_Task details_. From the entries below, gather each line containing the word "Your".

_Entries shown_.
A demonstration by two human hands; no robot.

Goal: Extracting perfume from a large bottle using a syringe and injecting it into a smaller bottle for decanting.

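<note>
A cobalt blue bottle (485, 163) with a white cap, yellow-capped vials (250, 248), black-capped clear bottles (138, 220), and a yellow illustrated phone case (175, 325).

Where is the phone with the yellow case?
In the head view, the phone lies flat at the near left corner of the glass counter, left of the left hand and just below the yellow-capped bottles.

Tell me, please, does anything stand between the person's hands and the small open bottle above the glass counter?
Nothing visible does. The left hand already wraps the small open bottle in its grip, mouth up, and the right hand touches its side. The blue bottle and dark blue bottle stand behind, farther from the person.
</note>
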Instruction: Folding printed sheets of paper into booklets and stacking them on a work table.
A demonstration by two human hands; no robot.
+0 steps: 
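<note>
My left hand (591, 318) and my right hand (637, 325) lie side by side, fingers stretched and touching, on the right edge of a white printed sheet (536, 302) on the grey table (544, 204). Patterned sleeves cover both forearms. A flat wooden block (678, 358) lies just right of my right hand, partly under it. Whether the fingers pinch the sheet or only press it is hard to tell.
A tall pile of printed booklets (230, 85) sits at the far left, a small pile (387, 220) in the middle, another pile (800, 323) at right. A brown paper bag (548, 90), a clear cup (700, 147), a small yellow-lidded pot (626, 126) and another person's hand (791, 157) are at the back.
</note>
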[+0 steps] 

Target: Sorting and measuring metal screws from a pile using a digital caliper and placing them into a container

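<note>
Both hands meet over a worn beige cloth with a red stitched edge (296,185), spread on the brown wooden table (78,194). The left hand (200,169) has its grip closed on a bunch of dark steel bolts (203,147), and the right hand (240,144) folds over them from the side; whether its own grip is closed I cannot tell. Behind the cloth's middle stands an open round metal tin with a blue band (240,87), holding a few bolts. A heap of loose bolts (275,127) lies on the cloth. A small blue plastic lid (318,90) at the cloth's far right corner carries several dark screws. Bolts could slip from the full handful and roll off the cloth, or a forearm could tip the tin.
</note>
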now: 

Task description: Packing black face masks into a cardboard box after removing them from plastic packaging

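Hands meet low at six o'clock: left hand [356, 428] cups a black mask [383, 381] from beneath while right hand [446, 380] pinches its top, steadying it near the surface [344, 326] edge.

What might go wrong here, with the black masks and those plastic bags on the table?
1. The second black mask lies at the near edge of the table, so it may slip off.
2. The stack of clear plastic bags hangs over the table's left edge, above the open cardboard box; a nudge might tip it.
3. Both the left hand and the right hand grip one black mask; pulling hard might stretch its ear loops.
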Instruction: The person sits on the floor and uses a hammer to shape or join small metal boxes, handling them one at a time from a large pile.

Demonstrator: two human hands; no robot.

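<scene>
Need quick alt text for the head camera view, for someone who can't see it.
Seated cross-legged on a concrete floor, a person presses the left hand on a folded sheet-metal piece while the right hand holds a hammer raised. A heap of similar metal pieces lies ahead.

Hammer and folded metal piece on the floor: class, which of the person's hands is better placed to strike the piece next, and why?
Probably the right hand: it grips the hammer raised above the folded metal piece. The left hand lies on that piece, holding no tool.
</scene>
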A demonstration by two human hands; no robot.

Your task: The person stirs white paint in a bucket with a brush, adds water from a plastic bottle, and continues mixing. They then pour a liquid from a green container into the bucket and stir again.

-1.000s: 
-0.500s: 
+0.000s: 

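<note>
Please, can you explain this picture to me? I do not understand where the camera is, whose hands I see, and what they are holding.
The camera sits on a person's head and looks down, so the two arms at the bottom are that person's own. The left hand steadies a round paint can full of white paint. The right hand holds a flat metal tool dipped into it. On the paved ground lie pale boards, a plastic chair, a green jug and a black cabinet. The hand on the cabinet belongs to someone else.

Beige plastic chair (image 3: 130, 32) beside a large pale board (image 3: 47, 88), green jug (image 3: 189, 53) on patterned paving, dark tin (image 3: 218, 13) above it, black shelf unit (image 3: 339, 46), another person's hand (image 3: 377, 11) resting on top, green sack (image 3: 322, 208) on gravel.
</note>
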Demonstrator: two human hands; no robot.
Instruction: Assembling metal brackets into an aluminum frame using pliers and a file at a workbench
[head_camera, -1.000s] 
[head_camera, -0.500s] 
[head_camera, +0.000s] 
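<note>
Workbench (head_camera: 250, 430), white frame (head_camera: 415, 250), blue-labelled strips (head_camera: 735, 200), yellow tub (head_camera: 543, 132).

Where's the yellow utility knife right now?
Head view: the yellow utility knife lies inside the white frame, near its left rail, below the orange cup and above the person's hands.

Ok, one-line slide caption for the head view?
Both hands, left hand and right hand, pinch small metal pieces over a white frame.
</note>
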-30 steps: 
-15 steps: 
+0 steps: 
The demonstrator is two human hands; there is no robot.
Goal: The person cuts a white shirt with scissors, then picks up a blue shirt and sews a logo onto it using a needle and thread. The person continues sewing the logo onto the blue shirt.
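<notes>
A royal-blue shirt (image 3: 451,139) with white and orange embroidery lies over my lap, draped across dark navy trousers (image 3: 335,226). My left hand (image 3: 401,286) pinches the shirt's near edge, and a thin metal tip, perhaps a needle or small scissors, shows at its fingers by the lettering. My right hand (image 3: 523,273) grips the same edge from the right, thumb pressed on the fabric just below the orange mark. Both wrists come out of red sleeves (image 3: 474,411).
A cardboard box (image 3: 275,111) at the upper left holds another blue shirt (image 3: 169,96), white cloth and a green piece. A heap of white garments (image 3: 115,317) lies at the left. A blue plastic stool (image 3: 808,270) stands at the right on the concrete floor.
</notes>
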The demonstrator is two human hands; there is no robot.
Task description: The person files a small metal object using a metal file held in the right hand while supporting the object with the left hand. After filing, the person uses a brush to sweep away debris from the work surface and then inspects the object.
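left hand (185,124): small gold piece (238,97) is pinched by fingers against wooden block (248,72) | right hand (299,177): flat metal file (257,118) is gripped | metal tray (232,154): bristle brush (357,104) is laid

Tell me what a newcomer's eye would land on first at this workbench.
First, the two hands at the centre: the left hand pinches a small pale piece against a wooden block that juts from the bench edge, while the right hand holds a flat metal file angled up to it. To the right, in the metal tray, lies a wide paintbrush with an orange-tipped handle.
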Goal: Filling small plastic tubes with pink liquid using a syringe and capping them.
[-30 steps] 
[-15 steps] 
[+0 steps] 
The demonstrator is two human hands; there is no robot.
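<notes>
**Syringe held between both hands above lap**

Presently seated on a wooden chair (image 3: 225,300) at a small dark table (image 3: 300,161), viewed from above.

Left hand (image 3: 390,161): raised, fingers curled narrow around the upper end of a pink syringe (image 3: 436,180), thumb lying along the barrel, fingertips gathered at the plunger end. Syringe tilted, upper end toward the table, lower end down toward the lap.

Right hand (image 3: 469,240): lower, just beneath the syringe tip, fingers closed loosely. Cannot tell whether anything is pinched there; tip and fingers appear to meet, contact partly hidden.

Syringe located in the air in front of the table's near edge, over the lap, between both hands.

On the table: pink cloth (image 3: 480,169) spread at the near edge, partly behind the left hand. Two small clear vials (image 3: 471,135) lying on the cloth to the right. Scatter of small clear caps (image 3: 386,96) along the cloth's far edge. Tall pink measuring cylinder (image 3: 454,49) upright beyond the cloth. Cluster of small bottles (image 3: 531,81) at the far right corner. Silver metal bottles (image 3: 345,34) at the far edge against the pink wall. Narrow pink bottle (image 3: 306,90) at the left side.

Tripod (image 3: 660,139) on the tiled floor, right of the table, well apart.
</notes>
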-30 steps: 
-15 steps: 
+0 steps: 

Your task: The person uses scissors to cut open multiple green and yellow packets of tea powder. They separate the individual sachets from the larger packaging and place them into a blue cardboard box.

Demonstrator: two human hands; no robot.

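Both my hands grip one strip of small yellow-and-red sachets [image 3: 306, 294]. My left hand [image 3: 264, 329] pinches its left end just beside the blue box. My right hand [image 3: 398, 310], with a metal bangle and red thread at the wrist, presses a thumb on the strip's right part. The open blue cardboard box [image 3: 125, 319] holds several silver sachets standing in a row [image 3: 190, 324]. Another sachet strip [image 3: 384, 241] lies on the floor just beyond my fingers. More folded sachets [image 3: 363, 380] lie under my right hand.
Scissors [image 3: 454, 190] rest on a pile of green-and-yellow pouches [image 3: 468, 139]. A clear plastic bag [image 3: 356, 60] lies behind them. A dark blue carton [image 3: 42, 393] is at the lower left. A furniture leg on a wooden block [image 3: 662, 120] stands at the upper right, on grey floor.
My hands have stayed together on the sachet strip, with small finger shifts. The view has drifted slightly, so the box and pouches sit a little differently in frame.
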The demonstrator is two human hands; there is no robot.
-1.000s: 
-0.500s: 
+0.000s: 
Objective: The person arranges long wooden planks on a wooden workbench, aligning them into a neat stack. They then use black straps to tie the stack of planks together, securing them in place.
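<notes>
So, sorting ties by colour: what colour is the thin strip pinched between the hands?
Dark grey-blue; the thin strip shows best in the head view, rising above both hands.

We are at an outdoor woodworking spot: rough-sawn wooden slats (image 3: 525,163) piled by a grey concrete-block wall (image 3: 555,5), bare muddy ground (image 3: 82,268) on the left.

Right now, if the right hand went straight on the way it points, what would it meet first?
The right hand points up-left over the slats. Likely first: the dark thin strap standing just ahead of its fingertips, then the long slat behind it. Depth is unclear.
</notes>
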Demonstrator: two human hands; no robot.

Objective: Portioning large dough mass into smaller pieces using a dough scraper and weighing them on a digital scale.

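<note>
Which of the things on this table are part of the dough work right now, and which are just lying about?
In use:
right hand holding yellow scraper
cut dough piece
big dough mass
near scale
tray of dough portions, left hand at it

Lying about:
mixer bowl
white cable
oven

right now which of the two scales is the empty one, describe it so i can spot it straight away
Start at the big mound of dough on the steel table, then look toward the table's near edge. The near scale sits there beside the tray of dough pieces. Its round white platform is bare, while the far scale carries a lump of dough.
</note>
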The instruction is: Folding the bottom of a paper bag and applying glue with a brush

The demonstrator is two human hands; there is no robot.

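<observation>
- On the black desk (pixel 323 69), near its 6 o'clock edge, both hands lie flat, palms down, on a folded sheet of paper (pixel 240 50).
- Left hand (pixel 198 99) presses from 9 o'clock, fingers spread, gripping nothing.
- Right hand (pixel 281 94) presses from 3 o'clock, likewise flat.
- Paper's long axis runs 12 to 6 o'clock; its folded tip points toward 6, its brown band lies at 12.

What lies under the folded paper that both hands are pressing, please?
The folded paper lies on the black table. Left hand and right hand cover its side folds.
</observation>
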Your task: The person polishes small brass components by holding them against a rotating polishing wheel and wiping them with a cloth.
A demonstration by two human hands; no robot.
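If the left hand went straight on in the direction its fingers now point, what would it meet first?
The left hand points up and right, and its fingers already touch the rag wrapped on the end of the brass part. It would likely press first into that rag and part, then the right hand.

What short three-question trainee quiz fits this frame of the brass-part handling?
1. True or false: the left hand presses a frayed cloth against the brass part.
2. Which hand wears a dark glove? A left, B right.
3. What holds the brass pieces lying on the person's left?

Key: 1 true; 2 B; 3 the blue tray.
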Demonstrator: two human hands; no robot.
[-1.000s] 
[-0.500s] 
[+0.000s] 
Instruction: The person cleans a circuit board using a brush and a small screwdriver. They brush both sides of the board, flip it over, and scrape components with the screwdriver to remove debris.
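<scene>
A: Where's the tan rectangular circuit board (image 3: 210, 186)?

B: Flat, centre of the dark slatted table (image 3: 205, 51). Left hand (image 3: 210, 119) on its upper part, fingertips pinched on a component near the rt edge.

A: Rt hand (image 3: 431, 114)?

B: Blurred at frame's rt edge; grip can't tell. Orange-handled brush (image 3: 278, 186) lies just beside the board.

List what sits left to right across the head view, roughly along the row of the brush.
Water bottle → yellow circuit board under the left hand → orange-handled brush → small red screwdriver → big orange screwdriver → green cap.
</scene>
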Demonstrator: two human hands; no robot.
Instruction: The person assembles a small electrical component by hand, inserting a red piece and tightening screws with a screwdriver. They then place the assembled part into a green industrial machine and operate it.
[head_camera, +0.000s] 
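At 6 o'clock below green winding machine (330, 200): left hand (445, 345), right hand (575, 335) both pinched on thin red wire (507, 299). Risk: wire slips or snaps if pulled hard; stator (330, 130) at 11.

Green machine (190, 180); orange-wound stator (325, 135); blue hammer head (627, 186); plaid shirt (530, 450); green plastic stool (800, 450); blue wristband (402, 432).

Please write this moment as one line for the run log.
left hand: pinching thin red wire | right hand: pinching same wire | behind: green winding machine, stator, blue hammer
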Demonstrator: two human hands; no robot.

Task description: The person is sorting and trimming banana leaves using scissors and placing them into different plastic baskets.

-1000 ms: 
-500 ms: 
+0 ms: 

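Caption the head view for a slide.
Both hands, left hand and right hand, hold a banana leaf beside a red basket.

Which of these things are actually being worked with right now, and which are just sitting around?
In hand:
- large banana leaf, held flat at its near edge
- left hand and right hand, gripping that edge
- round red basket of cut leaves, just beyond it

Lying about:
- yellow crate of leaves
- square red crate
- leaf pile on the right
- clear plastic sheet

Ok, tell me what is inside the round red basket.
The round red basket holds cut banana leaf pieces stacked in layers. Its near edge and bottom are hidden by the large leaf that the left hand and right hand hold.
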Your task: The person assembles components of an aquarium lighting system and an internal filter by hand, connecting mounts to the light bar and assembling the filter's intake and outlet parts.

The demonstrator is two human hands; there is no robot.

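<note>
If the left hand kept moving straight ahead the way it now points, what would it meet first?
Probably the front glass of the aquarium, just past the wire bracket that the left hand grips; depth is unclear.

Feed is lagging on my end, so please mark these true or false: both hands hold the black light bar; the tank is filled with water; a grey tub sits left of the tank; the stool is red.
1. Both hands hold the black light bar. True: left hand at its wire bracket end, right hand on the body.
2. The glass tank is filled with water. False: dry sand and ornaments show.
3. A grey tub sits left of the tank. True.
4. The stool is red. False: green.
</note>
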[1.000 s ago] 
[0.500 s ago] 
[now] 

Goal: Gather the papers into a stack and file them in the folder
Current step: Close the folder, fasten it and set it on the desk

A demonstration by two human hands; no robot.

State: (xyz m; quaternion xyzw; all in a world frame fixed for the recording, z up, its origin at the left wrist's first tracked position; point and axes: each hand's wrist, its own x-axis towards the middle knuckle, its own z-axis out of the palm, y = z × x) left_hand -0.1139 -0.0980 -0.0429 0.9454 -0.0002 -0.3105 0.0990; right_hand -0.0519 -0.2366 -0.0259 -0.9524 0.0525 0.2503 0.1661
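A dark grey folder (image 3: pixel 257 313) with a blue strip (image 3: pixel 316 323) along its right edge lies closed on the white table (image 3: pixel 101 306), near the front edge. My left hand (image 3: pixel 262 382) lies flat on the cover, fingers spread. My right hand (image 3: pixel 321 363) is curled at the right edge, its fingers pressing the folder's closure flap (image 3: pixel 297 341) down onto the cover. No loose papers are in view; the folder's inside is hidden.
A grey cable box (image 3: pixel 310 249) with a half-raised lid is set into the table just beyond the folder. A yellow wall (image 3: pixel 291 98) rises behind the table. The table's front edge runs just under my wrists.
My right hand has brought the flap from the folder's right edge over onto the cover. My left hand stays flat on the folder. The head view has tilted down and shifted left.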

_Task response_.
Your task: The person stirs white paint in a bucket with a brush, adds water from a plastic bottle, and continues mixing. They then pour a liquid from a green container into the bucket and stir again.
Your task: The person uses scissors to cut open multiple green and yellow packets of tea powder. They separate the individual sachets from the larger packaging and place them into a blue cardboard box.
Your task: The person polishes small brass components by holding them against a rotating polishing wheel and wiping them with a cloth.
Your task: The person assembles components of an aquarium lighting system and an internal filter by hand, connecting mounts to the light bar and assembling the filter's intake and outlet parts.

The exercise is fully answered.